John and Mary Beth Tinker Describe Their Testimony During Court Cases
John and Mary Beth Tinker describe their experiences providing testimony during court cases, as well as their perspective on the intentions of those questioning the actions of students practicing their freedom of speech to protest the Vietnam War.
Mary Beth Tinker was a 13-year-old junior high school student in December 1965 when she, her brother John, 15, and their friend Christopher Eckhardt, 16, wore black armbands to school to protest the war in Vietnam. That decision led the students and their families to embark on a four-year court battle that culminated in the landmark 1969 U.S. Supreme Court decision for student free speech: Tinker v. Des Moines Independent Community School District.
This interview was recorded on February 21, 2019 at Iowa PBS studios in Johnston, Iowa.
Transcript
John: At the court when I testified, I went first and our lawyer Dan Johnston was a very kind. he understood that we were young people.
He helped us. He really, I don't know, there was something about his tone and his manner that I didn't feel nervous.
I didn't feel nervous. I was all dressed up in formal clothes. I had a tie on and a white shirt and a suit coat; and I had a number of friends in the courtroom, both my age and and also adults that supported us in the courtroom.
I don't remember being afraid. Basically, we told the story. Dan elicited the story. Then Allan Herrick, who was the lawyer, the attorney for the school system, cross-examined us.
I remember his manner was... I could just intuit where he was going. I could tell what he was up to. He was trying to paint a picture that wasn't there. He had a rough kind of gruff, raspy voice, gravelly voice.
I was kind of smiling inwardly, honestly, when he was asking me questions.
He'd say did you have discussions at home?
I said well of course we did, around the dinner table.
He said were there violent discussions? We they violent discussions?

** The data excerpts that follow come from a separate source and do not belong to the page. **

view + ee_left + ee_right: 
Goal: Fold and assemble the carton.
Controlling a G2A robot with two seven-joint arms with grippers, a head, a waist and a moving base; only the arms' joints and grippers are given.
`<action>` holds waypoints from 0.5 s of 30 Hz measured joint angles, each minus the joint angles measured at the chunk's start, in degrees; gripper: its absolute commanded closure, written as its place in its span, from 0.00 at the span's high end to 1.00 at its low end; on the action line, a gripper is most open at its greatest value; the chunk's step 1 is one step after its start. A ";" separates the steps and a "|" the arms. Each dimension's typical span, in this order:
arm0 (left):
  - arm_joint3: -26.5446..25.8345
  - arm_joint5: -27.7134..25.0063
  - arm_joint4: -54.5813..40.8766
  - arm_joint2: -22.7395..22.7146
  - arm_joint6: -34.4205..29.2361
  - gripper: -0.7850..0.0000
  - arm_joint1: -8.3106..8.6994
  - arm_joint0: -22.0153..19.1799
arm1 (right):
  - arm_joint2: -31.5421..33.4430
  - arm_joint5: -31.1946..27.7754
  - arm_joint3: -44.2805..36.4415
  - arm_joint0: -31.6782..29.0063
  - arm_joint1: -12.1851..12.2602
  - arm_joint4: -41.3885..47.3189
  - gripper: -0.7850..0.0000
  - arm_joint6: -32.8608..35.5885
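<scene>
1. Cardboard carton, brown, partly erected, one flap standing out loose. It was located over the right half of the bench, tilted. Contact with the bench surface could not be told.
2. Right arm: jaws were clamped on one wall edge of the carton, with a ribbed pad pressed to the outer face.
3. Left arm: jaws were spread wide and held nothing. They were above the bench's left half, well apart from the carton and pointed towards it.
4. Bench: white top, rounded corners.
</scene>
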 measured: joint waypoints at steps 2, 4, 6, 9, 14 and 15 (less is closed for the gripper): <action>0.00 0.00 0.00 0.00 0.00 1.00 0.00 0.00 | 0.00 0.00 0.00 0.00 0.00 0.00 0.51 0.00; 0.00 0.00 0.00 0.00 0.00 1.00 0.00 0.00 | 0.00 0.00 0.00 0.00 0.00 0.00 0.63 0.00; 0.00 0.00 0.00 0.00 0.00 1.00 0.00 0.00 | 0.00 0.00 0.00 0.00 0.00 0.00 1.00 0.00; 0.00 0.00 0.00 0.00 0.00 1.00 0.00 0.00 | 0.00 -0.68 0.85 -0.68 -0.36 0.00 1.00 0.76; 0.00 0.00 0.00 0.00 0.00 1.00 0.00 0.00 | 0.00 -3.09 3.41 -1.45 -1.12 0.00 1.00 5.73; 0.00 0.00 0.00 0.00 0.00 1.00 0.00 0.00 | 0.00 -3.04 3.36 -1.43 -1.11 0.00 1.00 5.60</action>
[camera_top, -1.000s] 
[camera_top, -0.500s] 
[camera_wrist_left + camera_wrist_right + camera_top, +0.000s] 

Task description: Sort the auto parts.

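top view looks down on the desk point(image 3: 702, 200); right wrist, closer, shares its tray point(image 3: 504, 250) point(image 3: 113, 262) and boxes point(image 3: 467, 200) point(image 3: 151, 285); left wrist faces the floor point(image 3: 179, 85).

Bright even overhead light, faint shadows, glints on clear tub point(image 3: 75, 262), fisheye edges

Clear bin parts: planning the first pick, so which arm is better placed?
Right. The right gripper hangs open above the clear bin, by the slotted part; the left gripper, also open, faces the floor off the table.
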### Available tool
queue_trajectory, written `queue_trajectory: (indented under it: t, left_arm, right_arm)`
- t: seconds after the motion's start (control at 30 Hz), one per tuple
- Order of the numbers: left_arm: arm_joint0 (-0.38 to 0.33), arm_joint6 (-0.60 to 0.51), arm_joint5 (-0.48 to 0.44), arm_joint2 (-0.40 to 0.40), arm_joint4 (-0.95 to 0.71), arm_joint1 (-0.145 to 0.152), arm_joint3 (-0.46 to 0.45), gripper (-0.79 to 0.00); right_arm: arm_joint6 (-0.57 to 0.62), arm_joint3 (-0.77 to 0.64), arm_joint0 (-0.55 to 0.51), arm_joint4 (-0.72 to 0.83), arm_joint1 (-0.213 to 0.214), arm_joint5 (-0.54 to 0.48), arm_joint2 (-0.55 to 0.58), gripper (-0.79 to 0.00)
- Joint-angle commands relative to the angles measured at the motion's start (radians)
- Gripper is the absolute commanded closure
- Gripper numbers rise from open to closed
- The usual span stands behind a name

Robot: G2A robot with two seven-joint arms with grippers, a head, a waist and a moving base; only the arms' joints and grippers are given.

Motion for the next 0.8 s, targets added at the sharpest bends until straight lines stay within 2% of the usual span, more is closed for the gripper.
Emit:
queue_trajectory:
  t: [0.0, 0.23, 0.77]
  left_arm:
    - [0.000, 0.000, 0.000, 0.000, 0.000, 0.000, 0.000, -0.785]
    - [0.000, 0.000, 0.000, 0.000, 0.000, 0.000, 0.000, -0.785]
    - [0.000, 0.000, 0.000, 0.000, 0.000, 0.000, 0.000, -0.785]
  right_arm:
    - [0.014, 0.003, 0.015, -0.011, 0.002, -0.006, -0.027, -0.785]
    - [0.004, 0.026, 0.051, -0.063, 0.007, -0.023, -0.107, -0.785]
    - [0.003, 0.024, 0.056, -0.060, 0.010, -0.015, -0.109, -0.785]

I said well we had strong discussions, but we weren't hitting each other over it.
He was trying to show that we didn't have enough knowledge about the world to be opposed to the war.
I felt very strongly that he was wrong at the time, and I still feel strongly that he was wrong at the time. I felt that we did have enough information about the war to see that it was wrong, and I never changed my mind about the war. I always thought it was wrong.
The testimony was I mean, I was kind of glad when it was over. I have to say I kind of enjoyed it at the time.
Mary Beth: The school board attorney, the school board attorneys and many others always wanted to make it seem that we didn't know anything. We didn't know what we were doing, and it had to be the adults manipulating us and telling us what to do.
In the trial they would say, well who pinned on the armband? Was it your mother? Who got the cloth?
But you see by then our mother didn't have to pin on the cloth. They didn't have to, because we had internalized the values already of our parents to believe in peace, to believe in speaking up for what you believe in.
Of course we were influenced by our parents, but young people do have feelings and they do have thoughts
That's why this case is really a youth rights case about young people having thoughts, having ideas, having feelings and being able to express them.
John: They ask us where did you get the cloth? They were trying to set us up.
Well you know if your parents bought it.
But our parents hadn't bought the cloth. We had bought the cloth. I went up to the to the dime store and bought the cloth.
Mary Beth: I didn’t know that.
John: No, I went and bought the the the black cloth. Later we added white peace symbols to the cloth, out of a white iron-on patch material. We were enterprising, you know, kids.
I remember spraying the armband with starch you know and folding over the hem and making it right, you know. It was very definitely a kids project to do it. The adults supported us in it; but they didn't put us up to it, and I think that's a really important point.
I don't know why it would matter all that much. Say a kid is a Christian and their parents are Christians or if they're Jewish right and they go to school wearing a cross or a Star of David you don't say to the kid, Did your parents put you up to that?
It's like that's part of the culture of that family. To protest the war was part of the culture of our family. It was a very organic act for us to protest the war.